While the consensus view for both indexes is above those in a March poll - both of which have already been surpassed - the range of estimates suggest volatility in stocks could persist. Year-end targets for the S&P ranged from 1,400 to 1,800. "The biggest headwind for the market will be any rumour of tapering, while clarification from the Fed is one of the biggest potential tailwinds," said Kristina Hooper, head of portfolio strategies at Allianz Global Investors.
A majority of analysts polled expect the Fed to begin slowing its quantitative easing in the fourth quarter of 2013, though it won't end completely for several months after that. An end to the program is the primary reason a rally may be harder to come by next year. The S&P is seen rising slightly in the first half to 1,755 and similar gains are pencilled in for the Dow, with the bluechip index climbing to 16,100 mid-year.
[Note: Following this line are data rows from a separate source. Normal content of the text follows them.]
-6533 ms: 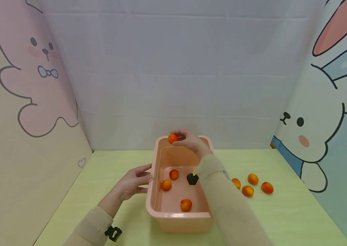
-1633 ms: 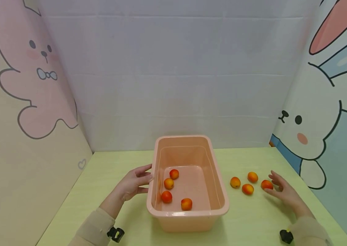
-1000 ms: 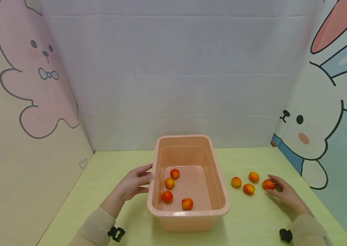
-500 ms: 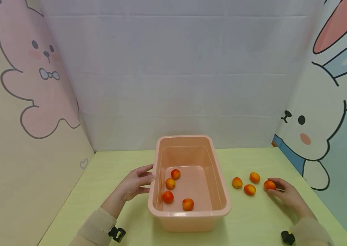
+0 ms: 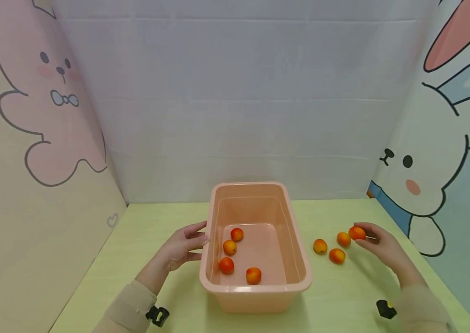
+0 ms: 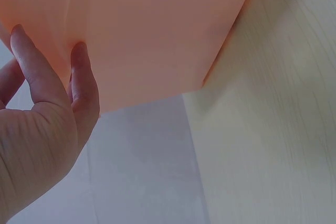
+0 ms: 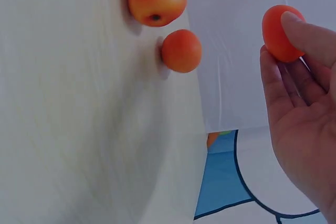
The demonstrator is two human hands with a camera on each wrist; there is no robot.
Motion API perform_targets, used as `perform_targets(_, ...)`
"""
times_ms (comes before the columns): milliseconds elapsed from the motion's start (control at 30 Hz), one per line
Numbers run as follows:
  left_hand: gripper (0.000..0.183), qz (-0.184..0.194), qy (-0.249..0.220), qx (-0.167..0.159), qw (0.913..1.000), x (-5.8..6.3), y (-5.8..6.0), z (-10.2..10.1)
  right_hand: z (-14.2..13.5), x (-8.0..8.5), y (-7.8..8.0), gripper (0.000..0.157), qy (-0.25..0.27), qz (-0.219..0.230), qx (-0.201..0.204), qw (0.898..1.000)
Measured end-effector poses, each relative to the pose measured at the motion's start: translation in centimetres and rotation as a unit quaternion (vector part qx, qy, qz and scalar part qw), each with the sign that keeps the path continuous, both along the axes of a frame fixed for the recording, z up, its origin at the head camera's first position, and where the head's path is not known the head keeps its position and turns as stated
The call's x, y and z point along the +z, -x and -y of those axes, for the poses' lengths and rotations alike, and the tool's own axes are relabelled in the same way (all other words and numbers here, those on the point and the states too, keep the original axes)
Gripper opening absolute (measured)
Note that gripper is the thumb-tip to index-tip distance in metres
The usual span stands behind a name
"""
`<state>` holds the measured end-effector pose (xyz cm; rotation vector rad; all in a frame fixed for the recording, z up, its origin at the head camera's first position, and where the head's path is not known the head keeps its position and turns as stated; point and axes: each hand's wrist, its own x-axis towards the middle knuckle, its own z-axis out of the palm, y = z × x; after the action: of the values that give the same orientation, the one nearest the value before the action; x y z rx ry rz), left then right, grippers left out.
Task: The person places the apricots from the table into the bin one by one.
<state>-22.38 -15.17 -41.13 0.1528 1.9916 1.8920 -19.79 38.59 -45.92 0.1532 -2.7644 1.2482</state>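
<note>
My right hand (image 5: 382,247) pinches a small orange-red fruit (image 5: 357,233) between thumb and fingers. In the right wrist view that fruit (image 7: 281,32) is up off the table, its smooth skin partly covered by the thumb. My left hand (image 5: 181,247) rests its fairly straight fingers against the left side of a pink plastic bin (image 5: 255,303); the left wrist view has its fingertips against the bin's outer wall (image 6: 157,35). Inside the bin lie several similar fruits, among them a red one (image 5: 227,265) and an orange one (image 5: 253,275).
Right of the bin, three loose fruits lie on the pale yellow-green table (image 5: 343,296): a left one (image 5: 320,246), a near one (image 5: 337,255) and a far one (image 5: 344,239). A white backdrop (image 5: 255,115) rises behind; cartoon-printed side walls flank the table.
My right hand has closed on the rightmost fruit and lifted it off the table, up and slightly left. Earlier it set another fruit into the bin. My left hand has stayed at the bin.
</note>
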Motion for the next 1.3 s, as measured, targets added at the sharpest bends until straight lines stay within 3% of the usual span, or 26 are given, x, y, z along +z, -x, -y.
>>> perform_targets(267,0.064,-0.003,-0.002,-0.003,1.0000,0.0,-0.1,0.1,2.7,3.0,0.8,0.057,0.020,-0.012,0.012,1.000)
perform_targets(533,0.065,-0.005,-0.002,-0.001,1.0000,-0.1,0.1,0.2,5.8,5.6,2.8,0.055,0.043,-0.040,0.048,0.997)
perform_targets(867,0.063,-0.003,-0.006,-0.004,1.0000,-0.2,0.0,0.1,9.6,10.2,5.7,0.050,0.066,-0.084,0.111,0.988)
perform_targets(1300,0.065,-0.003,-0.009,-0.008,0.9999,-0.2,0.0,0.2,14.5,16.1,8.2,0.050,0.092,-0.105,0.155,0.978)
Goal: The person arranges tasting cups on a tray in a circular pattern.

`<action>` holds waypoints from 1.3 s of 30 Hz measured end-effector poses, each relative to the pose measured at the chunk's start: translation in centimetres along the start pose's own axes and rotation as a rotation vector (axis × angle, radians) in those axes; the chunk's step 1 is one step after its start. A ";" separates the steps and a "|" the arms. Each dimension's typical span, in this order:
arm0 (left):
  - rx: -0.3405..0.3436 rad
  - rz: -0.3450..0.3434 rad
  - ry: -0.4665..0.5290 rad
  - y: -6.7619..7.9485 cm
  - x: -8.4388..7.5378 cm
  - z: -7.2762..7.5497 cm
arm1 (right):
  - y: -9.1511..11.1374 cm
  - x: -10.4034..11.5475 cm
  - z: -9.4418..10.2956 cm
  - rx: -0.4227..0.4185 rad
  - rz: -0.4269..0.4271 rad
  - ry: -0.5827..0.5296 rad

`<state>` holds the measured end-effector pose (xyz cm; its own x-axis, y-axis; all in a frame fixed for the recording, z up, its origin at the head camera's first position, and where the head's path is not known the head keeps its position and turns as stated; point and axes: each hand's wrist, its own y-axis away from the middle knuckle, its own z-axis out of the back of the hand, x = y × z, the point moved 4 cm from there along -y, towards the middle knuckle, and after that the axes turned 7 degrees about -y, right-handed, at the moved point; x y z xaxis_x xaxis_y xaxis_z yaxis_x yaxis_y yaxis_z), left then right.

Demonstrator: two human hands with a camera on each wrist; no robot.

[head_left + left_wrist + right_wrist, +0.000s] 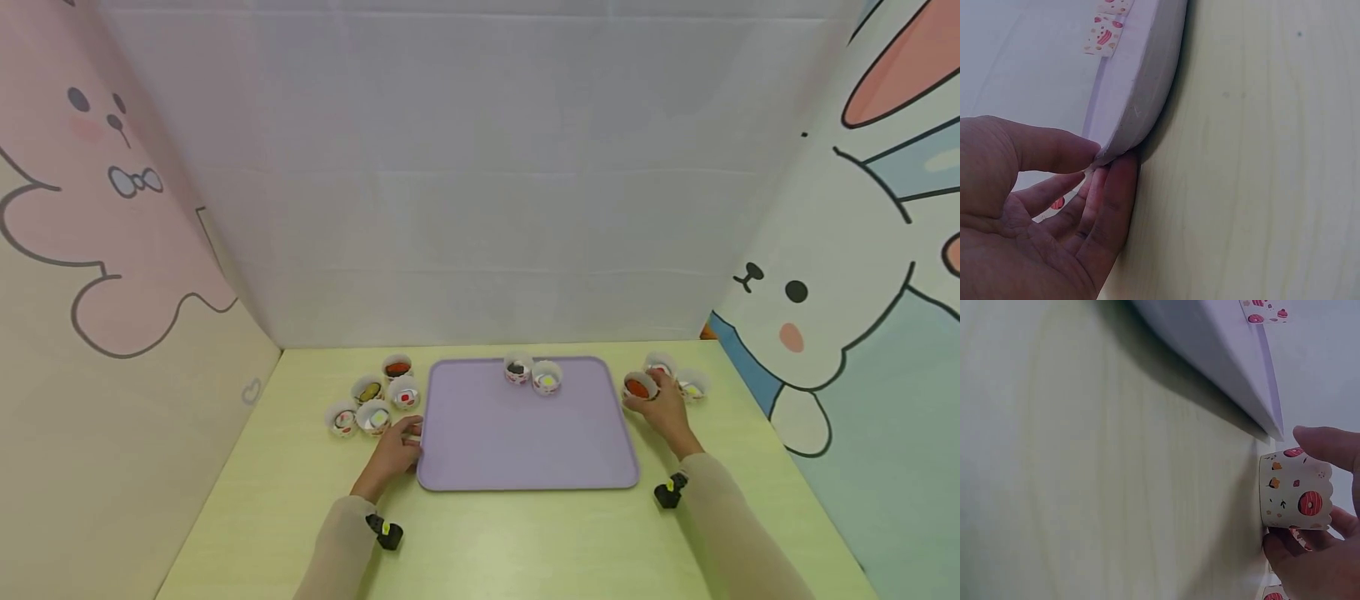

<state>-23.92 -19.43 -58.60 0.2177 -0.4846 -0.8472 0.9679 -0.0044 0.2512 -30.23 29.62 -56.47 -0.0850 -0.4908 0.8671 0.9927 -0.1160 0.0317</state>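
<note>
My right hand (663, 410) grips a white paper baking cup (1297, 490) printed with red doughnuts, right of the tray. Thumb and fingers lie on opposite sides of its wall, and something orange-red shows inside it in the head view. At the left edge of the lilac tray (525, 450), my left hand (397, 450) pinches the rim, thumb above and fingers against the outer side. Two more paper cups stand at the tray's back edge: one with dark contents (517, 368), the other with a pale yellow piece (547, 379).
Left of the tray, several paper cups (367, 390) stand in a cluster with differently coloured contents. Beyond my right hand are two others, a rear cup (660, 362) and a right-hand cup (693, 386). A white curtain (480, 208) hangs behind the pale wooden table (510, 542).
</note>
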 end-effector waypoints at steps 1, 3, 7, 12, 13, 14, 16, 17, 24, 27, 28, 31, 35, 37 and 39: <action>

Michael Mullaney, chief investment officer at Fiduciary Trust Co in Boston, said, "there's no question" the biggest factor helping the market was the Fed.
Estimated earnings growth in 2013 is 7.5 percent, according to Thomson Reuters data. The forward price-to-earnings ratio on the S&P has risen to 14.4 from 13.1 at the beginning of 2013. The CBOE Volatility index, a measure of investor anxiety, is down around 7 percent so far this year. However, it has jumped 32 percent in the second quarter.